In 2010, more than 100,000 people signed a proposal to hold a referendum on the Economic Cooperation Framework Agreement (ECFA) which was signed by Taiwan and China in June of that year. However, the Cabinet’s Referendum Review Committee turned down the proposal on spurious grounds.
The main reason given for rejecting the proposal was that the referendum initiated by members of the public could only comply with the intended purpose of the Referendum Act (公民投票法) if it called for a change in the existing state of affairs. Thanks to the joint efforts of academics and lawyers who care about the constitutionally protected right of direct democracy, in June the Supreme Administrative Court’s judgement No. 514 finally declared the Referendum Review Committee’s rejection of the ECFA referendum proposal was unlawful, and must be annulled.
The judgement further calls on the Central Election Commission to handle the referendum proposal in accordance with the legal interpretation.
According to Article 216 of the Code of Administrative Procedure (行政訴訟法), a judgement of the Supreme Administrative Court is binding on any department with regard to erroneous interpretations and applications of the law and it is also binding on other administrative departments. The article states the future handling of similar cases by any administrative department must not conflict with the Supreme Administrative Court’s interpretation.
In its judgement, the Supreme Administrative Court said the Referendum Act does not limit referendum proposals related to major policies to those seeking to alter the existing state of affairs.

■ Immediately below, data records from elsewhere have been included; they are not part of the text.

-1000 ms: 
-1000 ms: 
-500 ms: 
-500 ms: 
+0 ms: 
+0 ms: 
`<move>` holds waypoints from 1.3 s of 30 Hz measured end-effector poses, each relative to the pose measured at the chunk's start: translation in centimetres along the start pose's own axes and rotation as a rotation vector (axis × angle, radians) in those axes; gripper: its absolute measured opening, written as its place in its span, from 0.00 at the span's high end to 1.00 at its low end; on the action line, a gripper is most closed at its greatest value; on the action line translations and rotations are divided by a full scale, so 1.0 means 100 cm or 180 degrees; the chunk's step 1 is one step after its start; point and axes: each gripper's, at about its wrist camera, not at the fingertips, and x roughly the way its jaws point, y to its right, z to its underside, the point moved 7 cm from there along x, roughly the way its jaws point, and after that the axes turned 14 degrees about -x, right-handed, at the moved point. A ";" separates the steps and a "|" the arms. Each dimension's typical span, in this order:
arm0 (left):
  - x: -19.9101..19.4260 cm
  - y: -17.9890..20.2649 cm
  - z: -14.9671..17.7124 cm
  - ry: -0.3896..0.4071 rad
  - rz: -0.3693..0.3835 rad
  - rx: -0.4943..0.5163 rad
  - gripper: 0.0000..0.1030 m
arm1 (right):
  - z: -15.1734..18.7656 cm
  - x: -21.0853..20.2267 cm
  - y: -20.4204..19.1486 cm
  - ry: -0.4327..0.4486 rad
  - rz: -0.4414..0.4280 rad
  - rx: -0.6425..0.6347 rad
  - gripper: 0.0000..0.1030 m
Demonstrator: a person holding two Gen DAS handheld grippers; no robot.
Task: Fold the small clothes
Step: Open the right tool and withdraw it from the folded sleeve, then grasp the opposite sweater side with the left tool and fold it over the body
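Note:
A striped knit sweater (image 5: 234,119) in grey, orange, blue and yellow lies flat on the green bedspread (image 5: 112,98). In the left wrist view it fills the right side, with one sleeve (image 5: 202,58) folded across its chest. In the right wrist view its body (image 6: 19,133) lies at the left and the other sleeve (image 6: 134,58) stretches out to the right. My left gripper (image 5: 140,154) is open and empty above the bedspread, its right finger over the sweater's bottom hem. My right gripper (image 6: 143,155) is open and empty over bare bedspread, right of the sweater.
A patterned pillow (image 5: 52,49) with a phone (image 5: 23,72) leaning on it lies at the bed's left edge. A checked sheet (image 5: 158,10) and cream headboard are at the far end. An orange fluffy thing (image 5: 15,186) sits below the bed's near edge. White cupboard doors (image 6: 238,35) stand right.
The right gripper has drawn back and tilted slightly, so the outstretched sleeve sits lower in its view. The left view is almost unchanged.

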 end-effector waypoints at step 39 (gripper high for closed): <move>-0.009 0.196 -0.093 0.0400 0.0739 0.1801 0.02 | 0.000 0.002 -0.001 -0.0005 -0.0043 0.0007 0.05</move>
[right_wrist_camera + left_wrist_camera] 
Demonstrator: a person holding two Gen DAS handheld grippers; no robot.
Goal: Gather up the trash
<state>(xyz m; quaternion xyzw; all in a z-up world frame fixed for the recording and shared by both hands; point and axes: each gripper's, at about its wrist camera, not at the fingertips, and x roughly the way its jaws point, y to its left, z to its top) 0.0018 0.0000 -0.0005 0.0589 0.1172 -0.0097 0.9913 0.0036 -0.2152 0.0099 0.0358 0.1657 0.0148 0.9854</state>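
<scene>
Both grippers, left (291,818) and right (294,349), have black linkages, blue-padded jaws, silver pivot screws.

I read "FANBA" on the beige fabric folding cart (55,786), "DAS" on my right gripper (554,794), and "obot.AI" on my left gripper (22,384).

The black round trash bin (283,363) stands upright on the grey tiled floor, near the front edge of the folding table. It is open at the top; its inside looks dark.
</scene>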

The judgement says that whether a referendum proposal is expressed in an affirmative or negative way, it is only a question of how the referendum proposal is phrased, and so, except where regulations listed in Article 14, Paragraph 1 of the Referendum Act are involved, a referendum proposal cannot be rejected on the grounds that it does not seek to change the existing state of affairs. The Supreme Administrative Court being Taiwan’s final court of administrative appeal, its interpretation is naturally binding on all administrative departments.

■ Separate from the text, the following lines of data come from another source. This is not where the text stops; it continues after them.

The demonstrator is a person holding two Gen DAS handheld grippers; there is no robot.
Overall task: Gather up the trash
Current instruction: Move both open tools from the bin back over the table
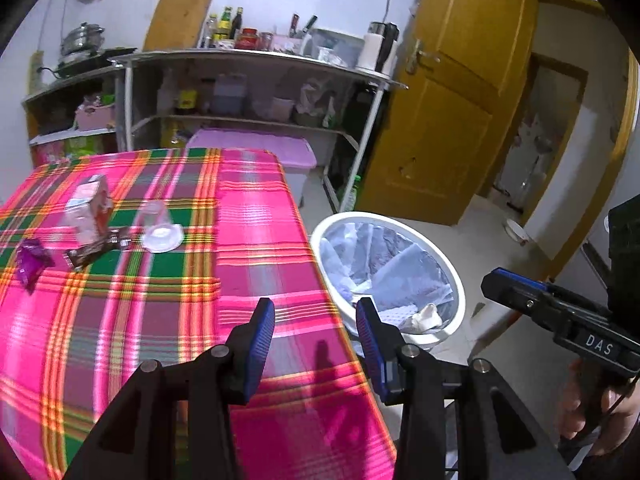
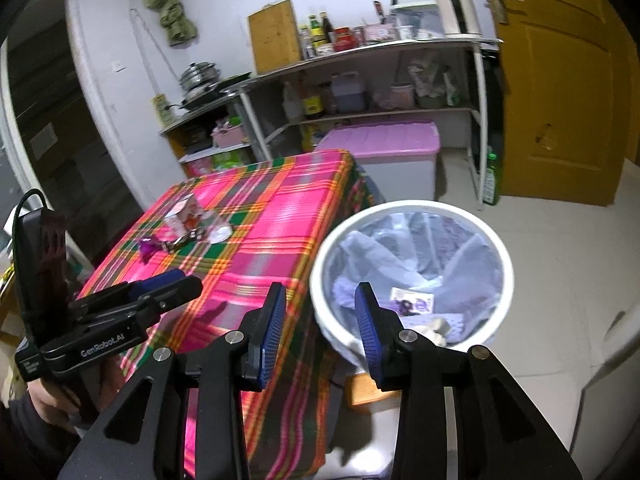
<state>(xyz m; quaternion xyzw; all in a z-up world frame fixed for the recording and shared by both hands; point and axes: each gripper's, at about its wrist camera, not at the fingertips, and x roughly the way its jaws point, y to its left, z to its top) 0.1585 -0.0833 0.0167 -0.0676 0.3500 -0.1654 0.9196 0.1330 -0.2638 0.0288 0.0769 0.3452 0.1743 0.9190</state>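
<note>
On the plaid tablecloth (image 1: 256, 240) lie a pink carton (image 1: 90, 210), a clear plastic cup (image 1: 158, 226), a brown wrapper (image 1: 96, 248) and a purple wrapper (image 1: 32, 262); they also show small in the right wrist view, around the carton (image 2: 182, 212). A white bin (image 1: 456, 280) with a clear liner stands on the floor at the table's right edge and holds a crumpled tissue (image 1: 426, 316) and a printed wrapper (image 2: 412, 300). My left gripper (image 1: 316, 322) is open and empty above the table's right edge. My right gripper (image 2: 320, 306) is open and empty between table and bin (image 2: 412, 206).
A metal shelf rack (image 1: 256, 60) with bottles and containers stands behind the table, with a purple-lidded storage box (image 1: 280, 146) under it. A yellow door (image 1: 460, 92) is open at the right. A green bottle (image 2: 492, 176) stands on the tiled floor.
</note>
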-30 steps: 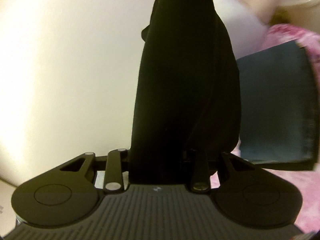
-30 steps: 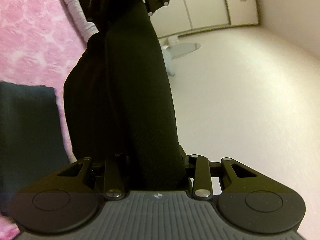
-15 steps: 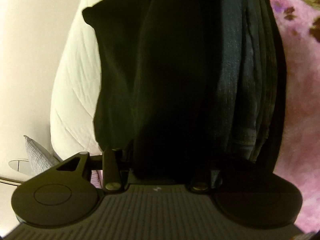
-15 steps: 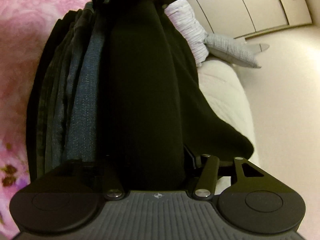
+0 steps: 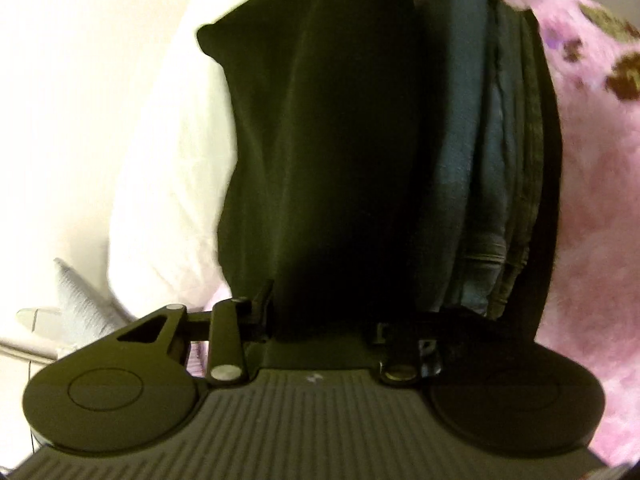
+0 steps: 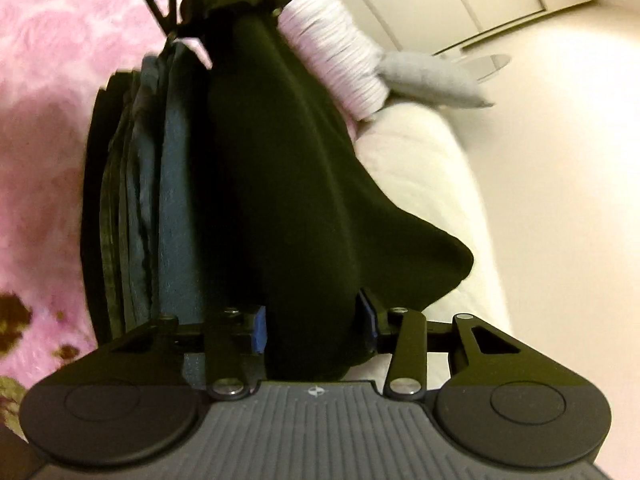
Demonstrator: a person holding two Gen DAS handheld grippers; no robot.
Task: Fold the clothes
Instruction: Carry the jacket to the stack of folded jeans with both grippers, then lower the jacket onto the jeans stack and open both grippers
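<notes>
A folded black garment [image 5: 328, 140] stretches between my two grippers and fills the middle of both views. My left gripper [image 5: 328, 320] is shut on one end of it. My right gripper [image 6: 312, 320] is shut on the other end, with blue pads [image 6: 258, 328] showing beside the cloth. The left gripper's frame [image 6: 224, 0] appears at the top of the right wrist view. The black garment [image 6: 288, 168] lies against the side of a stack of folded clothes [image 5: 480, 200], blue denim and dark pieces, also visible in the right wrist view [image 6: 152, 200].
The stack rests on a fluffy pink blanket [image 5: 592, 200] [image 6: 48, 120]. On the garment's other side lie a white quilt [image 5: 168, 180] [image 6: 420, 168], a lilac ribbed roll [image 6: 336, 48] and a grey pillow [image 6: 432, 76]. Pale cupboard doors [image 6: 460, 0] stand beyond.
A second ago the black garment hung between the grippers away from the stack. Both grippers have swung it over beside the folded clothes, and its free corner now spreads toward the white quilt.
</notes>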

The incredible thing is that, when the Referendum Review Committee held a hearing on Thursday last week, the representatives of the Ministry of the Interior and Central Election Commission who were at the hearing made no attempt to apply the aforementioned legal interpretation made by the Supreme Administrative Court in its judgement. Instead, asserting that the Ministry of the Interior is the competent authority in relation to the Referendum Act, and the Central Election Commission is its enforcement authority, they again parroted the old argument that a referendum proposal must be expressed in a negative way. The disdain they showed for the principle of government in accordance with the law and for the principle that the judgements and interpretations of administrative courts are binding on administrative departments seems to indicate a return to the days of Martial Law. In the 25 years that have passed since that era, Taiwan has gradually made progress in implementing the principle of government according to the law, but now it looks as though all the progress made has been eliminated in an instant. The government would have us believe that the administrative courts constitute an administrative litigation system that provides effective recourse for appellants, but the attitude of the bureaucrats at last week’s hearing turns this claim into the biggest joke in the development of Taiwan’s legal system in the 21st century.